4.1. Multiplication of Sectors by a Number

For the geometric representation: From the internal composition law (addition), we notice that adding N times the same sector consists in stacking the sectors on top of each other which ultimately corresponds to multiplying by N the blue side only(Figure 9).

For the algebraic representation: Using the “internal” addition of 2-tuples, we have:

$\left({z}_{1},{z}_{2}\right)+\left({z}_{3},{z}_{4}\right)=\left({z}_{1}{z}_{3},{z}_{2}{z}_{3}+{z}_{1}{z}_{4}\right)$

Either with ${z}_{1}={z}_{3}$ et ${z}_{2}={z}_{4}$

$\left({z}_{1},{z}_{2}\right)+\left({z}_{1},{z}_{2}\right)=2\left({z}_{1},{z}_{2}\right)=\left({z}_{1}{z}_{1},{z}_{2}{z}_{1}+{z}_{1}{z}_{2}\right)=\left({z}_{1},2{z}_{2}\right)$

We find the same result as for the geometric representation. Consequently, for the geometrical representation, the multiplication by a complex number
${z}_{3}$ will consist of multiplying the vector “blue side” by
${z}_{3}$. For the algebraic representation, the multiplication by a complex number
${z}_{3}$ will consist of multiplying the 2^{nd} member of the 2-tuple:

${z}_{3}\left({z}_{1},{z}_{2}\right)=\left({z}_{1},{z}_{3}{z}_{2}\right)$

Note: We will note the consistency with the writing “ ${z}_{2}/{z}_{1}$ ” for which “ ${z}_{2}/{z}_{1}+{z}_{2}/{z}_{1}=\left(2{z}_{2}\right)/{z}_{1}$ ” or even “ $k\left({z}_{2}/{z}_{1}\right)=\left(k{z}_{2}\right)/{z}_{1}$ ”.

4.2. Exponentiation of Sectors by a Number

For the geometric representation: From the law of internal composition (multiplication), we notice that the fact of multiplying N times the same object consists in putting the sectors next to each other (by applying the orange reference on the blue side in a construction in spiral) which ultimately corresponds to raise to the

Figure 9. From sectoral addition to multiplication of sectors by a number.

power of N both the orange side and the blue side (using the invariance by zoom), as shown in Figure 10.

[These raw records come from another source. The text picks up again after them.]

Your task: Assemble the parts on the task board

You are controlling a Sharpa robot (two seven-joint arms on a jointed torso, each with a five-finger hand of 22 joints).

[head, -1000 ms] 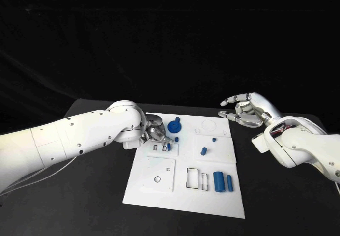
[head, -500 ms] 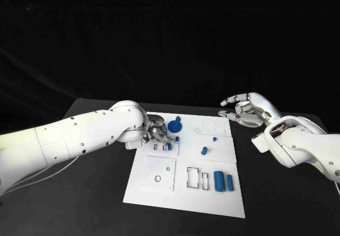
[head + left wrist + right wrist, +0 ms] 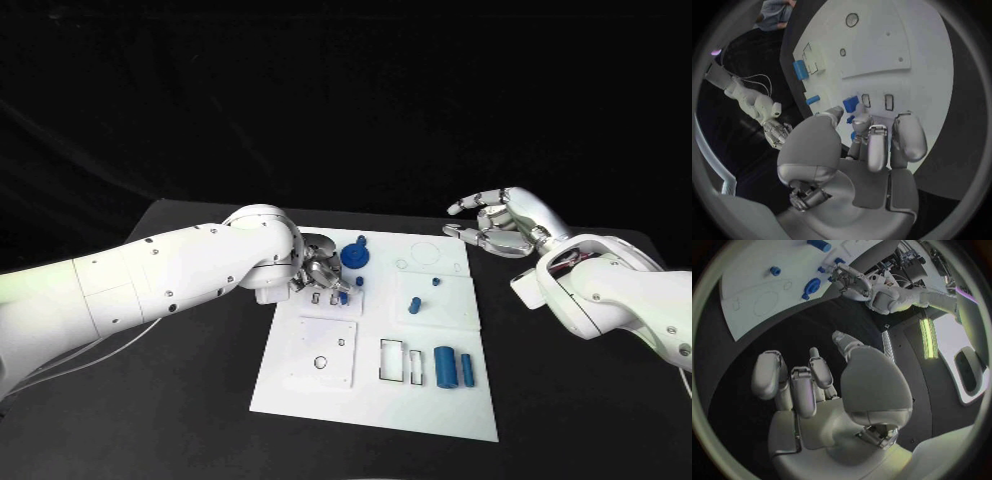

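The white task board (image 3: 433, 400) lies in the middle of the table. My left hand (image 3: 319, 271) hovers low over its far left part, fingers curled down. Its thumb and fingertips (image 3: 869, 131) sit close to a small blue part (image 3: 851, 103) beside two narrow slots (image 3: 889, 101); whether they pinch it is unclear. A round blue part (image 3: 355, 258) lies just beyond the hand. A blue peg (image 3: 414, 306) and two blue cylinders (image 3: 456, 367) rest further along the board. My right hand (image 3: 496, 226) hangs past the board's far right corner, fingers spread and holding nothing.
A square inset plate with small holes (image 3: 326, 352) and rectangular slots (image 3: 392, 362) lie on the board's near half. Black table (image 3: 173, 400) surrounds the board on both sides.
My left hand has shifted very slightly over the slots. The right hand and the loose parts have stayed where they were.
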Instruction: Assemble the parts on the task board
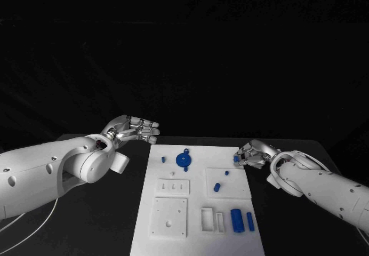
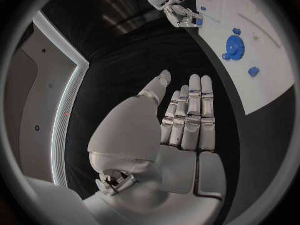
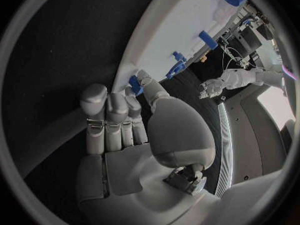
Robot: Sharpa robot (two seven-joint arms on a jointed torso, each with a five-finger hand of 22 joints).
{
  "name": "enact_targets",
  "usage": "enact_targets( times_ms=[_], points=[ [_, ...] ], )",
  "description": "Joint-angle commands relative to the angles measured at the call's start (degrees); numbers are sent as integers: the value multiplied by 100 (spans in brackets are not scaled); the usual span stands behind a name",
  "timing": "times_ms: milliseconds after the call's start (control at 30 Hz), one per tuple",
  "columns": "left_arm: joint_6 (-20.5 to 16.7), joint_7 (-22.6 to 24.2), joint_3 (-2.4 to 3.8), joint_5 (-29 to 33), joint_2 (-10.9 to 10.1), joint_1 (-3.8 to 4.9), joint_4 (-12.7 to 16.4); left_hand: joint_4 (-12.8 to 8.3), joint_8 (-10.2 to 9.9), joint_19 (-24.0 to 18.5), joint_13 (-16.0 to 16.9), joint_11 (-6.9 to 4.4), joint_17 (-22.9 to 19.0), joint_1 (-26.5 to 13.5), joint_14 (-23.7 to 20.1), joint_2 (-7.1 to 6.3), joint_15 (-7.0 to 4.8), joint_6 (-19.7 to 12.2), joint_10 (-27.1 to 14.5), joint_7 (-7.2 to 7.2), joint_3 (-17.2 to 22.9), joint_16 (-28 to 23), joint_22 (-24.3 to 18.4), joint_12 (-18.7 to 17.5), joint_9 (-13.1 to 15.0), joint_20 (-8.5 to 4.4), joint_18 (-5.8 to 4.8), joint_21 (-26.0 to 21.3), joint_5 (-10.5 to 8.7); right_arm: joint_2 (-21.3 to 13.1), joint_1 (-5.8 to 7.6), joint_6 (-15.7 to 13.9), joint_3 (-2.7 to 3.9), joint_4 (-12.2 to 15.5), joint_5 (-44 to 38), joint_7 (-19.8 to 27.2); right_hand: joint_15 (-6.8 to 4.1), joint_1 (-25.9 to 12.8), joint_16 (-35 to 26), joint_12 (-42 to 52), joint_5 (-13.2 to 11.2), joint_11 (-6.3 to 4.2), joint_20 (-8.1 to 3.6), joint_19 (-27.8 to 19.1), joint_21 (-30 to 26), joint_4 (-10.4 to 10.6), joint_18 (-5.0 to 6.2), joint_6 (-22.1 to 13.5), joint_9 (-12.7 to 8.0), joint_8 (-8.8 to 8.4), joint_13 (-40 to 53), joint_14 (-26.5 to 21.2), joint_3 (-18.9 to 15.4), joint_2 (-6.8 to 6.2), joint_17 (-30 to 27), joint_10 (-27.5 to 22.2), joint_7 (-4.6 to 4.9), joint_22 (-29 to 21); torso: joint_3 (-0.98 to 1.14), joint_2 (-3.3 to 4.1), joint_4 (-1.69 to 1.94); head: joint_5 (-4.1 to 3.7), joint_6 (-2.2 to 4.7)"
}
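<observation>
Fingertips of my right hand (image 1: pixel 252 154) touch a small blue part (image 3: pixel 134 84) at the task board (image 1: pixel 196 234) edge; grasp unconfirmed. Left hand (image 1: pixel 135 129) released, off-board. Blue gear (image 1: pixel 184 159) lies between hands. Pinch squarely before lifting, I'd judge.

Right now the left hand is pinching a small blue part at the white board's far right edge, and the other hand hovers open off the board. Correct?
Wrong hand. The right hand pinches the small blue part at the white task board's far right edge, as the right wrist view shows; the left hand hovers open off the board.
</observation>
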Motion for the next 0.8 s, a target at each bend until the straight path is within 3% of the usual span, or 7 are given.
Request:
enact_targets(
  times_ms=[33,100,300,567,733,800],
  points=[
    [100,13,4,-22,-1,6,7,-5,7,-24,9,4,6,-5,-48,9,4,-3,-46,-3,-32,-1,3,-14,9,7,18,3,-19,9,-11,-43,0,-11,16,-12,-49,-2,20,19,-179,-31,-55,339,45,-11,-15,143,22,19,10,4,145,74,10,13,-37,515,3,0,-2,-7,-2],
    [102,9,4,-25,-2,6,8,-5,7,-24,9,4,6,-5,-48,9,4,-3,-46,-3,-32,-1,3,-14,9,7,18,3,-19,12,-13,-43,0,-16,16,-8,-62,9,13,19,-325,-41,-69,339,50,-24,-29,238,28,17,14,3,242,95,10,20,-61,517,2,0,-1,-6,-7],
    [106,0,4,-46,-1,6,5,-5,7,-24,9,4,6,-5,-48,9,4,-3,-46,-3,-32,-1,3,-14,9,7,18,3,-19,25,-22,-100,0,-27,17,-8,-76,-20,7,11,-373,-53,-87,339,53,-16,-46,328,34,19,20,6,355,76,18,30,-84,518,1,-4,4,-14,-12],
    [171,-76,5,-109,23,6,-19,23,14,-18,10,-38,11,-35,-30,44,-15,36,100,-22,-24,13,4,-8,11,-3,15,15,-27,42,-32,-447,0,41,59,-48,-88,-66,23,42,-204,-73,-103,346,100,83,-53,393,35,19,51,16,231,-1,43,85,-119,527,-1,-6,-10,-5,-5],
    [252,-293,7,-185,114,8,-124,171,96,296,16,-329,222,-229,435,156,-257,435,850,-208,-33,437,131,70,25,-187,-16,267,-47,16,-19,-580,23,220,-1,-233,-94,-66,30,58,-197,-89,-108,349,127,161,-53,433,36,18,74,19,147,-17,57,120,-141,529,-6,-26,-15,9,12],
    [294,-464,8,-262,157,9,-173,247,141,597,42,-531,440,-322,850,193,-444,684,1353,-330,-69,833,255,179,46,-345,-30,513,-74,5,14,-595,40,314,-65,-331,-98,-55,33,58,-227,-92,-111,348,127,197,-51,438,35,17,80,20,141,-26,61,127,-143,527,-12,-30,-15,0,28]
  ],
)
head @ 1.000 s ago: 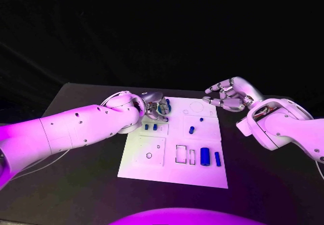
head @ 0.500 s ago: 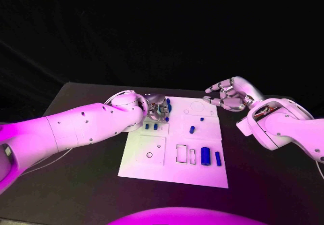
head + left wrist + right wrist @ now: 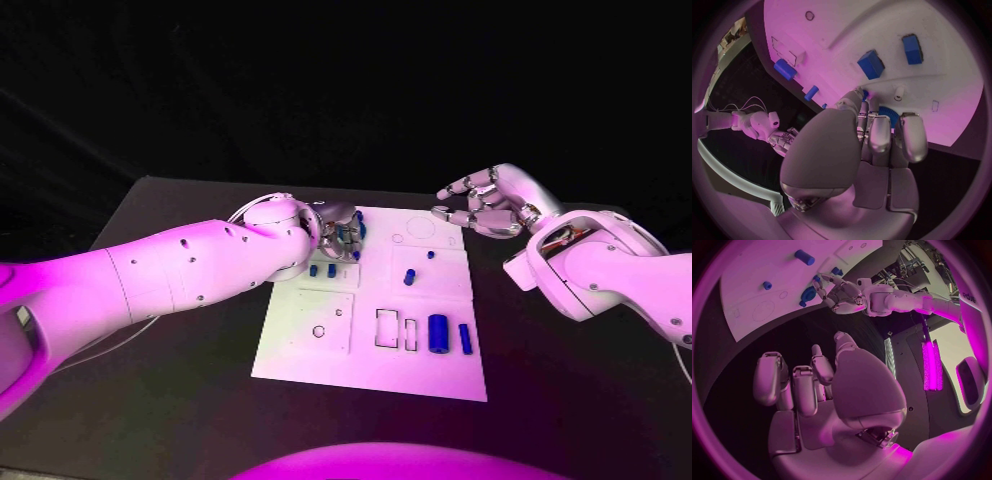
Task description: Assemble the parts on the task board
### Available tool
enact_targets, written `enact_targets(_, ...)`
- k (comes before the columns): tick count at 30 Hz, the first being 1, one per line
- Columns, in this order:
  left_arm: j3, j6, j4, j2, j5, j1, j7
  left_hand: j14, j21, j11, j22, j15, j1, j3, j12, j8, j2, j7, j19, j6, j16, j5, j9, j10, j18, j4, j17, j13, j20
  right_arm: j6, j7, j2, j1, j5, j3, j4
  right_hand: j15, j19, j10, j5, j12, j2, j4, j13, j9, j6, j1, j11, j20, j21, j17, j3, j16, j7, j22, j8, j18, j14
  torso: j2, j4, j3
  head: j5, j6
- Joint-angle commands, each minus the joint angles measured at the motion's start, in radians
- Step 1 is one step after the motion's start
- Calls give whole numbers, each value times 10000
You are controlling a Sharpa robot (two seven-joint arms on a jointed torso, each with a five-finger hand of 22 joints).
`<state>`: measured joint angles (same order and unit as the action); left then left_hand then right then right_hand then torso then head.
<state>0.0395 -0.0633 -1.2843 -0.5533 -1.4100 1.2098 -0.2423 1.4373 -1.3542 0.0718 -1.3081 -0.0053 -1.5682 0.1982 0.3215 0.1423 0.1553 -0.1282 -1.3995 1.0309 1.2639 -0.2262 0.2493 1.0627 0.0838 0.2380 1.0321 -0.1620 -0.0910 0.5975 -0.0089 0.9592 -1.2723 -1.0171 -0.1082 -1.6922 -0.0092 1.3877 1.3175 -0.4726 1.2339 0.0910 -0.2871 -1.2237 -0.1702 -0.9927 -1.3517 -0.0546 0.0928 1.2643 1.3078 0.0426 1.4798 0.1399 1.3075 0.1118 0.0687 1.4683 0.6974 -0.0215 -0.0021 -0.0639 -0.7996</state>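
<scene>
Task board (image 3: 368,345): lying mid-worktop (image 3: 173,400).
Left hand (image 3: 335,232): working the board's far-left corner, fingers curling onto a round blue part (image 3: 888,113), seemingly seating it.
Right hand (image 3: 486,203): hovering beyond the board's far-right corner, half-curled, gripping nothing, apparently waiting.

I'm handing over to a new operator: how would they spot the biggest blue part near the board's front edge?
Start at the white task board in the middle of the black table, and go to its near right part, away from both hands. Three things stand side by side there: the widest blue part is between a dark outlined slot and a thinner blue bar.
</scene>
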Motion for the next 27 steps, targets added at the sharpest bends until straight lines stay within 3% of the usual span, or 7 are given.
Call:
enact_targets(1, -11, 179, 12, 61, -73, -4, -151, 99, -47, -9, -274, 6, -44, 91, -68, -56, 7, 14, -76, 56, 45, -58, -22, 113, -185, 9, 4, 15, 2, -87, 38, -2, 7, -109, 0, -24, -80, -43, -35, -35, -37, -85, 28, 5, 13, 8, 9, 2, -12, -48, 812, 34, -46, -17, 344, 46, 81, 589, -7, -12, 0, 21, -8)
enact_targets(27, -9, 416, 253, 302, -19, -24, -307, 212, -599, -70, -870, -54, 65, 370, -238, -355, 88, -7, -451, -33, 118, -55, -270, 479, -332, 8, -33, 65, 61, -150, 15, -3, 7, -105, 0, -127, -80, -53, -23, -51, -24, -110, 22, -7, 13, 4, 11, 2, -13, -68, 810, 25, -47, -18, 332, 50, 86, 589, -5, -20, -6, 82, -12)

For the algebraic representation: By taking up the multiplication of 2-tuples, we have

$\left({z}_{1},{z}_{2}\right)\cdot \left({z}_{3},{z}_{4}\right)=\left({z}_{1}{z}_{3},{z}_{4}{z}_{2}\right)$

Either with ${z}_{1}={z}_{3}$ et ${z}_{2}={z}_{4}$

$\left({z}_{1},{z}_{2}\right)\cdot \left({z}_{1},{z}_{2}\right)={\left({z}_{1},{z}_{2}\right)}^{2}=\left({z}_{1}{z}_{1},{z}_{2}{z}_{2}\right)=\left({z}_{1}^{2},{z}_{2}^{2}\right)$

We find the same result as for the geometric representation. Consequently, for the geometric representation, the exponentiation by a complex number ${z}_{3}$ will consist in raising to the power of ${z}_{3}$ both the complex number representing the “blue side” and the complex number representing the “orange side”. For the algebraic representation, the exponentiation by a complex number ${z}_{3}$ will consist in raising to the power of ${z}_{3}$ both the 2 members of the 2-tuple:

${\left({z}_{1},{z}_{2}\right)}^{{z}_{3}}=\left({z}_{1}^{{z}_{3}},{z}_{2}^{{z}_{3}}\right)$

Note: We will note the consistency with the writing “ ${z}_{2}/{z}_{1}$ ” for which “ $\left({z}_{2}/{z}_{1}\right)\left({z}_{2}/{z}_{1}\right)={z}_{2}^{2}/{z}_{1}^{2}$ ” or even “ ${\left({z}_{2}/{z}_{1}\right)}^{k}={z}_{2}^{k}/{z}_{1}^{k}$ ”.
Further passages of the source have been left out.